* _PROBLEM_
Please repeat the lines below, exactly and only, from the one that holds "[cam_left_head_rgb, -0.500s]" through the one that holds "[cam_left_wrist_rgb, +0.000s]".

PROVIDED RECORDS below:

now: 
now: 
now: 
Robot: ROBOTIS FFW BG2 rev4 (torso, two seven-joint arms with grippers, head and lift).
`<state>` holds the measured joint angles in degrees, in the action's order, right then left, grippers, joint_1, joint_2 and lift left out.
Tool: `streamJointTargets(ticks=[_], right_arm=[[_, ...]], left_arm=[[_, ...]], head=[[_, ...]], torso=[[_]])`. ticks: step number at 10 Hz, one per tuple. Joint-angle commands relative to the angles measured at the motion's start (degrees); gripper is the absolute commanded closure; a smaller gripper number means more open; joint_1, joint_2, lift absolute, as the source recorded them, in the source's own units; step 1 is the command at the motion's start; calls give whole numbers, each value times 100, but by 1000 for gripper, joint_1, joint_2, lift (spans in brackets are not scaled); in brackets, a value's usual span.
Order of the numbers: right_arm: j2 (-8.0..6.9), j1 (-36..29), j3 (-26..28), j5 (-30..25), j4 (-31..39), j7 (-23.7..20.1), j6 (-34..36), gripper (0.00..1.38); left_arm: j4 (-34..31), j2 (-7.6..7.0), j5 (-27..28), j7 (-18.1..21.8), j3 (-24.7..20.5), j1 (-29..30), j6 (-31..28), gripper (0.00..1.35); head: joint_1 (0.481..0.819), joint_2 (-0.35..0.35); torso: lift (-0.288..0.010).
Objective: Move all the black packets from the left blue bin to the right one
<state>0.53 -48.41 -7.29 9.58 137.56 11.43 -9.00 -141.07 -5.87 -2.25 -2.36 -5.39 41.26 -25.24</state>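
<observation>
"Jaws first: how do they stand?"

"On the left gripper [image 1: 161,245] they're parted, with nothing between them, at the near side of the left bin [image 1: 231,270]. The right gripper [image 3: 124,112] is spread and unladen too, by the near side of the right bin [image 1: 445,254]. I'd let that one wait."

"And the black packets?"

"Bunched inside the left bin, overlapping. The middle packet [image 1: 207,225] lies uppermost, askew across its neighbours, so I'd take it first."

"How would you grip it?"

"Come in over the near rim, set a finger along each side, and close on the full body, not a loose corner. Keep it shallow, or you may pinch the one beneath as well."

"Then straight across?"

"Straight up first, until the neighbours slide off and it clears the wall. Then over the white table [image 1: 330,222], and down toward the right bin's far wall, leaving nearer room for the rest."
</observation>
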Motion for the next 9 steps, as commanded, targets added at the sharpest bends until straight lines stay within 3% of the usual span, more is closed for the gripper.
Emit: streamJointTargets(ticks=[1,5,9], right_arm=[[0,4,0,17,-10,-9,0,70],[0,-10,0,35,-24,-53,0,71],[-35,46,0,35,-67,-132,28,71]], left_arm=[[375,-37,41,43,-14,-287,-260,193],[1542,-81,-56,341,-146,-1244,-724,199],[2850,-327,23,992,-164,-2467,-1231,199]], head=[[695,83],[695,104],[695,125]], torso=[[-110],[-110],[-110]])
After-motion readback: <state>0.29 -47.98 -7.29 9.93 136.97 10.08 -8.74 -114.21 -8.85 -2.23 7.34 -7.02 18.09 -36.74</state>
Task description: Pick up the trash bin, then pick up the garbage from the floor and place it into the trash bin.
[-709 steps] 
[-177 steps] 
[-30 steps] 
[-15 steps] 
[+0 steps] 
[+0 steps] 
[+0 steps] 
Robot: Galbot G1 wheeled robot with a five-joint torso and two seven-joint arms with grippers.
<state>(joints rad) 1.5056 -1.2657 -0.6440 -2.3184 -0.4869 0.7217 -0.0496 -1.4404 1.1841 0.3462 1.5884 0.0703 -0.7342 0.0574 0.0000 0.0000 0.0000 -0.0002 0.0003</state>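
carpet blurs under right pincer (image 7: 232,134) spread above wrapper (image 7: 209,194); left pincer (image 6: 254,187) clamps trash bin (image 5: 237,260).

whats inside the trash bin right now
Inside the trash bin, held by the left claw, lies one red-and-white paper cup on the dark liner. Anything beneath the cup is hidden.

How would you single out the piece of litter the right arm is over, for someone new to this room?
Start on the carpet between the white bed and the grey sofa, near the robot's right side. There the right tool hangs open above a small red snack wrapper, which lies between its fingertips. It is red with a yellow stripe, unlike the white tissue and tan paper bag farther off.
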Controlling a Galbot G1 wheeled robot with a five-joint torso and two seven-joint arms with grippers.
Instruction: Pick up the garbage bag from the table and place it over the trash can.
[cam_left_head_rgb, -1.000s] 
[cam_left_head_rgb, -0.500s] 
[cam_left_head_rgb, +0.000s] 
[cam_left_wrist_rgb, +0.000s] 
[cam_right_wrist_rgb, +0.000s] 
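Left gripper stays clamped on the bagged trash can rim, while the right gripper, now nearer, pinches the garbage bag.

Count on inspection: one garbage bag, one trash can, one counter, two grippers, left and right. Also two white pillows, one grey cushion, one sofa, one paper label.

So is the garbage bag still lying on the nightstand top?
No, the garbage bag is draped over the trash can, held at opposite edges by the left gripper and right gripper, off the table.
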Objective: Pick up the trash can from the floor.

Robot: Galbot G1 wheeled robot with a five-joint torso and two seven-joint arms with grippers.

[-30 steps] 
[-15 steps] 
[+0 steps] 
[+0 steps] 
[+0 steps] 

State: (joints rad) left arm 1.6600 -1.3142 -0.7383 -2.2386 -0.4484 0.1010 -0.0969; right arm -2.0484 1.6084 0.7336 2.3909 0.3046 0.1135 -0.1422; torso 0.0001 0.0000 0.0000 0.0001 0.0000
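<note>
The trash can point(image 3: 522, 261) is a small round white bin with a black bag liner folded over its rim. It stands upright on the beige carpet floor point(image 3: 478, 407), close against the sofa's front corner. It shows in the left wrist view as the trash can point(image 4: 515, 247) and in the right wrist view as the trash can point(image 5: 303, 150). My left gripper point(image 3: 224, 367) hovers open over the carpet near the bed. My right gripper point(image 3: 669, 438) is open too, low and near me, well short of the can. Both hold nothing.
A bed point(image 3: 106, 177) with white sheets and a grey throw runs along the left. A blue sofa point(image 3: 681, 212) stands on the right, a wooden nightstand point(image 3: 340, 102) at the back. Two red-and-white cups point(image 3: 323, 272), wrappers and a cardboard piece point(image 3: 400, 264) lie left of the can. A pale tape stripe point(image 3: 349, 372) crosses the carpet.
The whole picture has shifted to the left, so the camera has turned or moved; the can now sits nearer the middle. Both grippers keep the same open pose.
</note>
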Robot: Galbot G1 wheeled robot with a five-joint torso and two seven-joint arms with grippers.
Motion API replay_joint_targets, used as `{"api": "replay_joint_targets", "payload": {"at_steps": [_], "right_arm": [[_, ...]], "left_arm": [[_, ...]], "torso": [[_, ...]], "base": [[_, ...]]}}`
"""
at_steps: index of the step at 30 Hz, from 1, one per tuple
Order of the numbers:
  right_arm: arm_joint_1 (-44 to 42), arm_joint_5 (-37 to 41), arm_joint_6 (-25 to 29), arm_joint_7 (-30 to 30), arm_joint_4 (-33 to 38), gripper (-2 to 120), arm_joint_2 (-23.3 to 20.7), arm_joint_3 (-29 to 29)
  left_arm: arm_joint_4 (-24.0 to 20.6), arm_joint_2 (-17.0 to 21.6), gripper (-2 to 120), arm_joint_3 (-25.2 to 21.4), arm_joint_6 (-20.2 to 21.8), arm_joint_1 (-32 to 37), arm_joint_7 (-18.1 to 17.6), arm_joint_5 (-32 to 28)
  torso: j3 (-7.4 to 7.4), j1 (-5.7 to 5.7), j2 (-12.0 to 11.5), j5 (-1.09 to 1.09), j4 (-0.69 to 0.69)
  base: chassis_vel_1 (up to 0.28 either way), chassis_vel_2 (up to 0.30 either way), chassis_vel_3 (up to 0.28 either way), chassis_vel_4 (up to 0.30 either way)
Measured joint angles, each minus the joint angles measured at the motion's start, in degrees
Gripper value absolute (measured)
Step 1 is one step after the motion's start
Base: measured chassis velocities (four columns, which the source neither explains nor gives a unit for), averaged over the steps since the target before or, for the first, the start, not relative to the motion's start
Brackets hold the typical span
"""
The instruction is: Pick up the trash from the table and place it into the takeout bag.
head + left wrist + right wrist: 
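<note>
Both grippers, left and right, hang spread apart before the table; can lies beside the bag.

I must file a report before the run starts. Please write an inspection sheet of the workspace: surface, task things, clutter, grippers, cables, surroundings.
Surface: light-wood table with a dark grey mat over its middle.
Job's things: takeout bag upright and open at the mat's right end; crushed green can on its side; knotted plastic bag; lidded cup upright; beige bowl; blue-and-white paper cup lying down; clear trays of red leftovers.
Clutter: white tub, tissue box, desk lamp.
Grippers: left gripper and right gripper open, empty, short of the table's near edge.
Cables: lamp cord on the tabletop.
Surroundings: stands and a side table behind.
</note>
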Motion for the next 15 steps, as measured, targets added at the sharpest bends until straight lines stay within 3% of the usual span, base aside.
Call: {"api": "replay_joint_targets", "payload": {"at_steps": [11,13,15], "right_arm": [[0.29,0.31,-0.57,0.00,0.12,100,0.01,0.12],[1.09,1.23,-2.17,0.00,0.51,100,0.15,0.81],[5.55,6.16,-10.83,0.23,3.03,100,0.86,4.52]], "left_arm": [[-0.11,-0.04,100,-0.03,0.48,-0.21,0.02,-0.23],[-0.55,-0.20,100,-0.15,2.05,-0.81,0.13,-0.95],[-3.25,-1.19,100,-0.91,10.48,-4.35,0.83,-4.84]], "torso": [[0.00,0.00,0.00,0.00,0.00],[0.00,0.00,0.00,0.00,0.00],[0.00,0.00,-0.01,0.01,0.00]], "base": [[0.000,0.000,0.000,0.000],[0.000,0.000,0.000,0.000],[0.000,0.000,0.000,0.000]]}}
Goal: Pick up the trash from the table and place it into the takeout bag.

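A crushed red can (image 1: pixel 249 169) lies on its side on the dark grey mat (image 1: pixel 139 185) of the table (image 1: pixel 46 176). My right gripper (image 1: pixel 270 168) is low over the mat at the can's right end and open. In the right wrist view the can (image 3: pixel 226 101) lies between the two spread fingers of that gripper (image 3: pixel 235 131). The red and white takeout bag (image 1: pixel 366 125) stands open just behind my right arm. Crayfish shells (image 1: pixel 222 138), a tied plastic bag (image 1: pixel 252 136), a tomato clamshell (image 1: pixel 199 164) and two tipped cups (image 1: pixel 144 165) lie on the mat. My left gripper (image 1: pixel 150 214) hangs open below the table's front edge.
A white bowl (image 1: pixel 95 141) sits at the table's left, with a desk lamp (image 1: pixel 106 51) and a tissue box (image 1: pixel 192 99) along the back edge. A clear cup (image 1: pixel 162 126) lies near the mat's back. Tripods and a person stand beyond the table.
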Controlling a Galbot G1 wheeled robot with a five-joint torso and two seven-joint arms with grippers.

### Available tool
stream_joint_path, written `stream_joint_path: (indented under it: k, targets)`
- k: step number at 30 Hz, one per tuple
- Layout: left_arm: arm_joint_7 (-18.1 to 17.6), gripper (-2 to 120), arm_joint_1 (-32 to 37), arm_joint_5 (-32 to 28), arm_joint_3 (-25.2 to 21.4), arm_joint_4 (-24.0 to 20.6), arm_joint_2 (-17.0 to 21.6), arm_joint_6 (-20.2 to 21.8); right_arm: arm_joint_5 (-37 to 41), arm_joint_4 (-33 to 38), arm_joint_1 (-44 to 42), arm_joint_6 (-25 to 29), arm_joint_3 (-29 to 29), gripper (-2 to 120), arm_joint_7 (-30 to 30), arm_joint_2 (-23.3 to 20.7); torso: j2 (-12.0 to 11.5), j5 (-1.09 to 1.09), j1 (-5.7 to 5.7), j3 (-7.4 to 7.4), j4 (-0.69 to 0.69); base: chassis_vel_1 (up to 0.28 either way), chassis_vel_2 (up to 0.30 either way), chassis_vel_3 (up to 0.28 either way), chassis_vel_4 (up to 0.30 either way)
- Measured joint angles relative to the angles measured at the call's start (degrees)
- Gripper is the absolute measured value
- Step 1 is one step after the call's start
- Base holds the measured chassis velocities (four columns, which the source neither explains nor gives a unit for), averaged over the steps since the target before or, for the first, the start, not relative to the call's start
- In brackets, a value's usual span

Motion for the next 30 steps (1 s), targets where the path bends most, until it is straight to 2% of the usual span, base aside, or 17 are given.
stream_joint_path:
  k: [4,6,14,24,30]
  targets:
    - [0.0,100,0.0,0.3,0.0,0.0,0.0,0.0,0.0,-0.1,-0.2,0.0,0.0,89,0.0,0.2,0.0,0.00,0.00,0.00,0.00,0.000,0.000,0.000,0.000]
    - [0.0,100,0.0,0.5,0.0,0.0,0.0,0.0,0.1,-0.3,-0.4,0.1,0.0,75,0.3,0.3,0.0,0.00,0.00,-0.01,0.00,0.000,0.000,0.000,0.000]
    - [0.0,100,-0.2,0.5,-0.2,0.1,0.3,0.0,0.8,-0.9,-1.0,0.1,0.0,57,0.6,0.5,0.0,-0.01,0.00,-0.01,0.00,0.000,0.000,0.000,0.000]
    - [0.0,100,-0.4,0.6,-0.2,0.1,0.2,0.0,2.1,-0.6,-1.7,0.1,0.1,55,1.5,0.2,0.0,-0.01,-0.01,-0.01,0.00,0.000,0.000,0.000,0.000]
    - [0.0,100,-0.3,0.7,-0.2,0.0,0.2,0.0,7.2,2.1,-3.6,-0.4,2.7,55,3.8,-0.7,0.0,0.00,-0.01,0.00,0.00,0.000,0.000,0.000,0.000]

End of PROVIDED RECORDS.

* _RESULT OF THE TASK_
[cam_left_head_rgb, -0.500s] 
[cam_left_head_rgb, +0.000s] 
[cam_left_wrist_rgb, +0.000s] 

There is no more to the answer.